DNA ligase is an example. It catalyses the DNA fragments’ binding by forming a phosphodiester bond between complementary ends of the DNA fragments. Thus, DNA ligase plays a critical role in repairing, replicating, and recombination of DNA.
Definitions
Only the substrates and the products vary from one enzyme to another.
- Substrate: the molecule specifically undergoing enzymatic catalysis by fixing in the active site, which is a part of the enzyme in form of cavity where the interaction with the substrate occurs to form the product. For instance amylase, as a metabolic enzyme, catalyses the hydrolysis of starch into glucose.

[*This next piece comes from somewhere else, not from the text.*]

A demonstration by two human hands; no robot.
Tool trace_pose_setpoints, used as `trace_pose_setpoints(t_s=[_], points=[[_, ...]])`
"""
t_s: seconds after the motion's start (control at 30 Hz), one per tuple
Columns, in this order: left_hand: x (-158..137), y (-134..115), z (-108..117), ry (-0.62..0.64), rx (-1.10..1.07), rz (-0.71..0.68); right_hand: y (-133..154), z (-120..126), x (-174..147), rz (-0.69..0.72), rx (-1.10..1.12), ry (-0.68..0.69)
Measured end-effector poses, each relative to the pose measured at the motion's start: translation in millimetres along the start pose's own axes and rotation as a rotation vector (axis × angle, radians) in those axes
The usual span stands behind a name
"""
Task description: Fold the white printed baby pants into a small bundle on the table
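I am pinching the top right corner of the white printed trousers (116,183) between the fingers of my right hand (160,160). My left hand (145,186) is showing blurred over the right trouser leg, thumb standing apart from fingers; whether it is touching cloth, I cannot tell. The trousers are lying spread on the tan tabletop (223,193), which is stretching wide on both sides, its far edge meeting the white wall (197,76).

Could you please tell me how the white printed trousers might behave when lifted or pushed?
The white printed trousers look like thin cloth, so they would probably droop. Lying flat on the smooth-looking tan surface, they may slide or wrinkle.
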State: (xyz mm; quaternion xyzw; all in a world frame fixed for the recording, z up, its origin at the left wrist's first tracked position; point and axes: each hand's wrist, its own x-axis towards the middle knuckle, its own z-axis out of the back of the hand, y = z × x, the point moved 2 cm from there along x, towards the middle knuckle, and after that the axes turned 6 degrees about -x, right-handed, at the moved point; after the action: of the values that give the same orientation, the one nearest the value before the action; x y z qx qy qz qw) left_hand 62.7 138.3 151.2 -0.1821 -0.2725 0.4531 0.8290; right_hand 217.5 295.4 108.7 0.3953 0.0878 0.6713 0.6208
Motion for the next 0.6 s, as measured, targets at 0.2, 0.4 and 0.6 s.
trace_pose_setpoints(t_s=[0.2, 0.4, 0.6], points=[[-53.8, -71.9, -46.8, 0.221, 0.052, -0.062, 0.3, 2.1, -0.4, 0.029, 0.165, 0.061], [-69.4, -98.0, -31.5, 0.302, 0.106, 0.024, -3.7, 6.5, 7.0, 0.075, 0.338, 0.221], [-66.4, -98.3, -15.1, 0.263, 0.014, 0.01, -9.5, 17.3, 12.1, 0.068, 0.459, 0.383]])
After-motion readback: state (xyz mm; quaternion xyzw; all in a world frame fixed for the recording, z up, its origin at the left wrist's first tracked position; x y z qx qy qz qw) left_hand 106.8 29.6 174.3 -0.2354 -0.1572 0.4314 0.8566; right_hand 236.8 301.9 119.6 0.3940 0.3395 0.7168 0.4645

In this reaction, starch is the substrate and glucose is the product.
- Reagent: is a molecule that reacts with the substrate and enters into the balance of the final chemical equation.
- Reaction product, or products: the molecule(s) released by the enzyme after catalysis.
Process
The most noticeable property of enzymes is their double specificity : on the one hand, an enzyme is dedicated to a specific substrate. On the other hand, an enzyme is able to catalyse only one chemical reaction for a specific substrate.

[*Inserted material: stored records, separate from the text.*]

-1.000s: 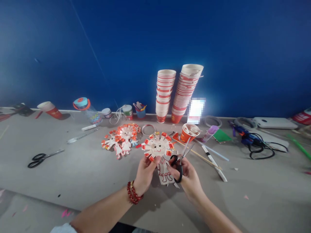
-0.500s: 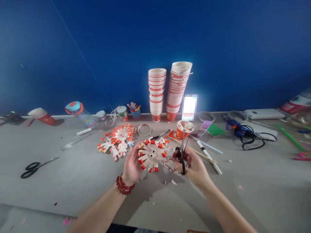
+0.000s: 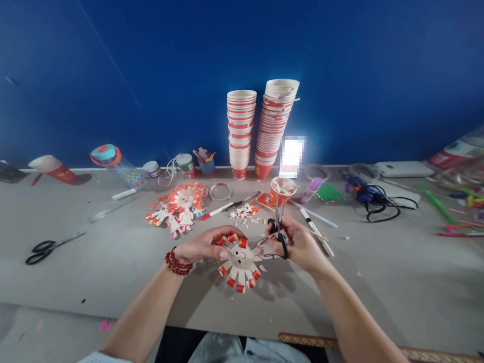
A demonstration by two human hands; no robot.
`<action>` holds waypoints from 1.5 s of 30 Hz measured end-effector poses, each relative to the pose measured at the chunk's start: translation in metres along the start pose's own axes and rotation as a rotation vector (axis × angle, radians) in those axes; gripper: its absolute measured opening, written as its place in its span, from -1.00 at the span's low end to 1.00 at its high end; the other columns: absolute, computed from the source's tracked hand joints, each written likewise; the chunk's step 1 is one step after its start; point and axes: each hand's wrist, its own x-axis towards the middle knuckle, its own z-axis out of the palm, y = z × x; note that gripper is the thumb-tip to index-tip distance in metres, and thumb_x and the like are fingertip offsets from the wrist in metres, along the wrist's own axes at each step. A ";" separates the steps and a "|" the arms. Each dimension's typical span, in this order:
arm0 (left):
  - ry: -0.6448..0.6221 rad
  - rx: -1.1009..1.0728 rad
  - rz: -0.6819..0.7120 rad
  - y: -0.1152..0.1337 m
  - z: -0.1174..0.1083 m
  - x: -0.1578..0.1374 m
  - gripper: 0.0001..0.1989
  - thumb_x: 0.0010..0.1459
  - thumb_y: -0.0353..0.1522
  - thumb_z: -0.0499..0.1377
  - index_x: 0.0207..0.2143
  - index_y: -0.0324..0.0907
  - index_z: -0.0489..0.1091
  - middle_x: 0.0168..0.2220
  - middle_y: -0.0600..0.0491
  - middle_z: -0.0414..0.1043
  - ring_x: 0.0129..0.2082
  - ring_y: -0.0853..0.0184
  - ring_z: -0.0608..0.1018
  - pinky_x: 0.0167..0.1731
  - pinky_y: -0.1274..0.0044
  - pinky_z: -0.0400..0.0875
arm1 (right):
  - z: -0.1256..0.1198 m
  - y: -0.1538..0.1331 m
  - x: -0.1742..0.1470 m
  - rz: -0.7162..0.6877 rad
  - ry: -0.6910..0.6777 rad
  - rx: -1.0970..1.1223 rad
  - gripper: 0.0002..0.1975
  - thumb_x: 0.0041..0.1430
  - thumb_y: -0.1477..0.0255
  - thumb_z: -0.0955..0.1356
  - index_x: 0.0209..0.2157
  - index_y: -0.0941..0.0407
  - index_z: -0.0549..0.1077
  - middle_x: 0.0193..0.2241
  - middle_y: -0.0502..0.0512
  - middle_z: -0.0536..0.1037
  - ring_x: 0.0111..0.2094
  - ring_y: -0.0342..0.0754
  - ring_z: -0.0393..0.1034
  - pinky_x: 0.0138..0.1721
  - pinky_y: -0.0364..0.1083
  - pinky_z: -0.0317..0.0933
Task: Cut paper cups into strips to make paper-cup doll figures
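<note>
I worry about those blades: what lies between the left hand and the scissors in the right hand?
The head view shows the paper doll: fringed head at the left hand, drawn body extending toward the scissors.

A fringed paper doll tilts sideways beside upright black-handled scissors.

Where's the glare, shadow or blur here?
Head view: glare whites out the pixelated rectangle beside the taller paper cup stack; head view: shadows darken the tabletop around the paper doll; head view: the red-labelled container at far right looks stretched, soft.
</note>
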 end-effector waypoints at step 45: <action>0.616 0.177 0.259 -0.031 0.028 0.013 -0.76 0.06 -0.26 0.26 -0.21 -0.16 0.49 -0.36 0.05 0.45 -0.53 0.46 0.39 -0.56 0.64 0.27 | -0.013 0.029 -0.033 -0.003 -0.197 -0.726 -0.57 0.05 0.11 0.36 -0.63 0.10 0.19 -0.66 -0.12 0.15 -0.59 -0.17 -0.02 -0.57 -0.19 -0.12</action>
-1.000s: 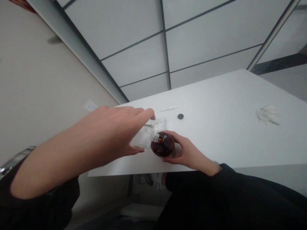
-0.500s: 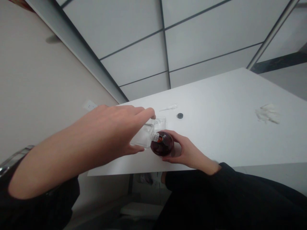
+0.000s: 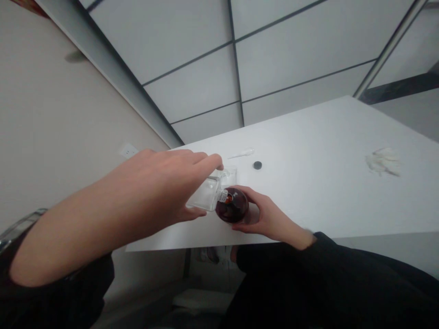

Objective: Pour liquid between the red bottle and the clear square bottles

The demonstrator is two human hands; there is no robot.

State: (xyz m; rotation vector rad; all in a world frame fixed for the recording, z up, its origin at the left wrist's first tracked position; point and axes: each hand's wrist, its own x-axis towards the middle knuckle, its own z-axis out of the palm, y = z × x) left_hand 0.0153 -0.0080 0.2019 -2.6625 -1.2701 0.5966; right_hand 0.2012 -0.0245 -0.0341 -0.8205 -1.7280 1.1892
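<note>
My left hand (image 3: 171, 183) grips a clear glass bottle (image 3: 205, 194), tipped on its side with its threaded neck pointing right. That neck meets the mouth of a dark amber bottle (image 3: 232, 210), which stands upright on the white table. Around the right side of the amber bottle wraps my right hand (image 3: 264, 212). Clear liquid seems to sit inside the tilted bottle; whether it flows, I cannot tell. Just behind the two bottles lies a clear, flat, square-looking item (image 3: 230, 175), partly covered by my left hand.
On the white table (image 3: 308, 183), a black cap (image 3: 257, 165) and a clear plastic dropper (image 3: 243, 153) lie behind the bottles. A crumpled whitish bundle (image 3: 382, 161) rests at the right. Panelled doors (image 3: 192, 59) rise along the back edge, and a wall with a socket (image 3: 128, 151) is at left.
Both hands and both bottles keep nearly the same pose. The liquid in the clear bottle looks slightly different; otherwise only a tiny shift of the view shows.
</note>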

Enzymes have the same structure as proteins : a very long chain of amino acids with its own specific composition. A non-protein part, called apoenzyme can also be found in some of them. As previously mentioned, the active site is the primordial part of an enzyme, the place where reactions occur.
Each protein enzyme has a structure adapted to its function, and can be in monomeric form (composed of a simple molecule that can combine with identical or similar ones), while some on the contrary are active in dimeric form (composed of two identical monomers) or even more.
They can then associate with several protein chains coded by the same gene (homodimer) or coded by different genes (heterodimer). Note that a gene is made up of DNA, representing the basic physical and functional unit of heredity.
In cells, there are many catalytic steps in the metabolic chains between a starting substrate and the final products. If a person is not able to express a specific enzyme because of a mutation for example, a stage of the transformation is deficient. It means that the succession of catalyses is blocked, and thus the final products cannot be formed.
Reagents or reactants?
Reagents trigger chemical reactions
In a chemical reaction, a reagent is considered as a catalyst and is not consumed during this reaction, contrary to a reactant which is considered as a substrate and thus consumed at the end of the reaction.
Reagents may be compounds or mixtures. In organic chemistry, most are small organic molecules or inorganic compounds.
Examples of reagents include Grignard reagent, Tollens’ reagent, Fehling’s reagent, Collins reagent, and Fenton’s reagent.
Reagents can also be limiting
Limiting reagents stop a chemical reaction when they are used up. The chemical reaction relies on the reagent to continue processing, and stops when there is no more substance.
The limiting reagents, therefore, dictate when a certain chemical reaction does not continue. Reagents are commonly used in laboratory settings for various tests.
For example, Collins reagent is used to convert alcohols to aldehydes and ketones. As such, it can be useful to oxidise acid-sensitive compounds. Fenton’s reagent, similarly, is used in oxidation. However, Fenton’s reagent catalyses the oxidation of contaminants in water and can be used to eliminate toxic compounds, such as tetrachloroethylene.
Reagents are often used to indicate the presence of compounds by triggering changes in colours. The Fehling’s reagent is a typical example : the appearance of a reddish-brown precipitate indicates the presence of reducing sugars. The absence of the reddish precipitate or the appearance of deep blue colour indicates a lack of reducing sugars.
Millon’s reagent can be used to indicate the presence of proteins. The presence of proteins, as inferred by the presence of tyrosine residues, causes the solution to which Millon’s reagent has been added to turn reddish-brown.